Assume \(f\in \mathbf{FPIF }(X)\). Since \(z\rightarrow (y\rightarrow {x})=y\rightarrow (z\rightarrow {x}) \le (z\rightarrow {y})\rightarrow (z\rightarrow (z\rightarrow {x}))\) by (I\(_{8}\)), we have by (F5) that \(f((z\rightarrow {y})\rightarrow (z\rightarrow (z\rightarrow {x}))) \geqslant \min \{f(z\rightarrow (y\rightarrow {x})), 0.5\}\). By (F11), (I\(_1\)) and (I\(_7\)) we have further that \(f(z\rightarrow {x})\geqslant \min \{f(1), f(1\rightarrow (((z\rightarrow {x})\rightarrow {x})\rightarrow (z\rightarrow {x}))), 0.5\} =\min \{f(((z\rightarrow {x})\rightarrow {x})\rightarrow (z\rightarrow {x})), 0.5\}=\min \{f(z\rightarrow (((z\rightarrow {x})\rightarrow {x})\rightarrow {x})), 0.5\}=\min \{f(z\rightarrow (z\rightarrow {x})), 0.5\}\geqslant \min \{f(z\rightarrow {y}), f((z\rightarrow {y})\rightarrow (z\rightarrow (z\rightarrow {x}))), 0.5\}\geqslant \min \{f(z\rightarrow {y}), \min \{f(z\rightarrow (y\rightarrow {x})), 0.5\}, 0.5\}=\min \{f(z\rightarrow {y}), f(z\rightarrow (y\rightarrow {x})), 0.5\}\), i.e., (F7) holds.
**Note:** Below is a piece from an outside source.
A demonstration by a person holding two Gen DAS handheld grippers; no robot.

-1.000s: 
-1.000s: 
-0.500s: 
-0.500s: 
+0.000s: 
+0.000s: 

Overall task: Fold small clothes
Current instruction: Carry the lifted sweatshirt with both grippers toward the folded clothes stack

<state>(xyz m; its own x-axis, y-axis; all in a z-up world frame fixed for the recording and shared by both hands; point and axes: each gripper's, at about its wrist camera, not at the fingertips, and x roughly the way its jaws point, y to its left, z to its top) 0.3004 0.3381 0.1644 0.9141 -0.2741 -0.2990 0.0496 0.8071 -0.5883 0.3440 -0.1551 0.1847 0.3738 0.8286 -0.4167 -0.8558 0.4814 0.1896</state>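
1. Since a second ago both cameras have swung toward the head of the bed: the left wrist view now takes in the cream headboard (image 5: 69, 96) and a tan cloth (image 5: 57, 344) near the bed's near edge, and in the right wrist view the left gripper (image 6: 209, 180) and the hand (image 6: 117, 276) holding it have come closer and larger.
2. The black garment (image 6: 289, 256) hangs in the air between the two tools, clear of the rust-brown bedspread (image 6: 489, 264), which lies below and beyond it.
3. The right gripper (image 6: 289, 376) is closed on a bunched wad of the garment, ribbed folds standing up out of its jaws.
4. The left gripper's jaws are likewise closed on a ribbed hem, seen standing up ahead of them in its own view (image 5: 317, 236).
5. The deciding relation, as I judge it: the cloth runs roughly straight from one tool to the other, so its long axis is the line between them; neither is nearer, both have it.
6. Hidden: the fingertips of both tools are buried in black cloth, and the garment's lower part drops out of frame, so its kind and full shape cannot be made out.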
Thus \(f\in \mathbf{FIF }(X)\) and thus \(\mathbf{FPIF }(X)\subseteq \mathbf{FIF }(X)\).

Remark 4.1

The converse of Theorem 4.3 may not be true. Consider the FI-algebra \((X, \rightarrow _{1}, 0)\) in Example 4.1, define a fuzzy set on X by \(f(0)=f(a)=f(b)=0.4, f(1)=0.7\), it is easy to verify that \(f\in \mathbf{FIF }(X)\). But \(f\not \in \mathbf{FPIF }(X)\), since \(f((a^{\prime }\rightarrow {a})\rightarrow {a})=f((0\rightarrow {a})\rightarrow {a})=f(a)=0.4 \not \geqslant 0.5=\min \{f(1), 0.5\}\).

Theorem 4.4

Let X be an FI-algebra. Then \(\mathbf{FIF }(X)\subseteq \mathbf{FPIF }(X)\) if and only if the following condition holds for all \(f\in \mathbf{FIF }(X)\):

  • (F15) \((\forall {x, y}\in {X})(f((x\rightarrow {y})\rightarrow {y})\geqslant \min \{f((y\rightarrow {x})\rightarrow {x}), 0.5\})\).

Proof

Assume \(\mathbf{FIF }(X)\subseteq \mathbf{FPIF }(X)\). Then for all \(f\in \mathbf{FIF }(X)\), we have that \(f\in \mathbf{FPIF }(X)\). Since \(y\le (x\rightarrow {y})\rightarrow {y}\), we have \(((x\rightarrow {y})\rightarrow {y})\rightarrow {x}\le {y}\rightarrow {x}\). By (I\(_1\)) and (I\(_2\)), we have further that \((((x\rightarrow {y})\rightarrow {y})\rightarrow {x})\rightarrow ((x\rightarrow {y})\rightarrow {y}) \ge (y\rightarrow {x})\rightarrow ((x\rightarrow {y})\rightarrow {y}) =(x\rightarrow {y})\rightarrow ((y\rightarrow {x})\rightarrow {y})\ge (y\rightarrow {x})\rightarrow {x}\). Hence by (F11) and (F5) we have that \(f((x\rightarrow {y})\rightarrow {y})\geqslant \min \{f(1), f(1\rightarrow ((((x\rightarrow {y})\rightarrow {y})\rightarrow {x}) \rightarrow ((x\rightarrow {y})\rightarrow {y}))), 0.5\}=\min \{f((((x\rightarrow {y})\rightarrow {y})\rightarrow {x}) \rightarrow ((x\rightarrow {y})\rightarrow {y})), 0.5\}\geqslant \min \{\min \{f((y\rightarrow {x})\rightarrow {x}), 0.5\}, 0.5\} =\min \{f((y\rightarrow {x})\rightarrow {x}), 0.5\}\), that is f satisfies (F15).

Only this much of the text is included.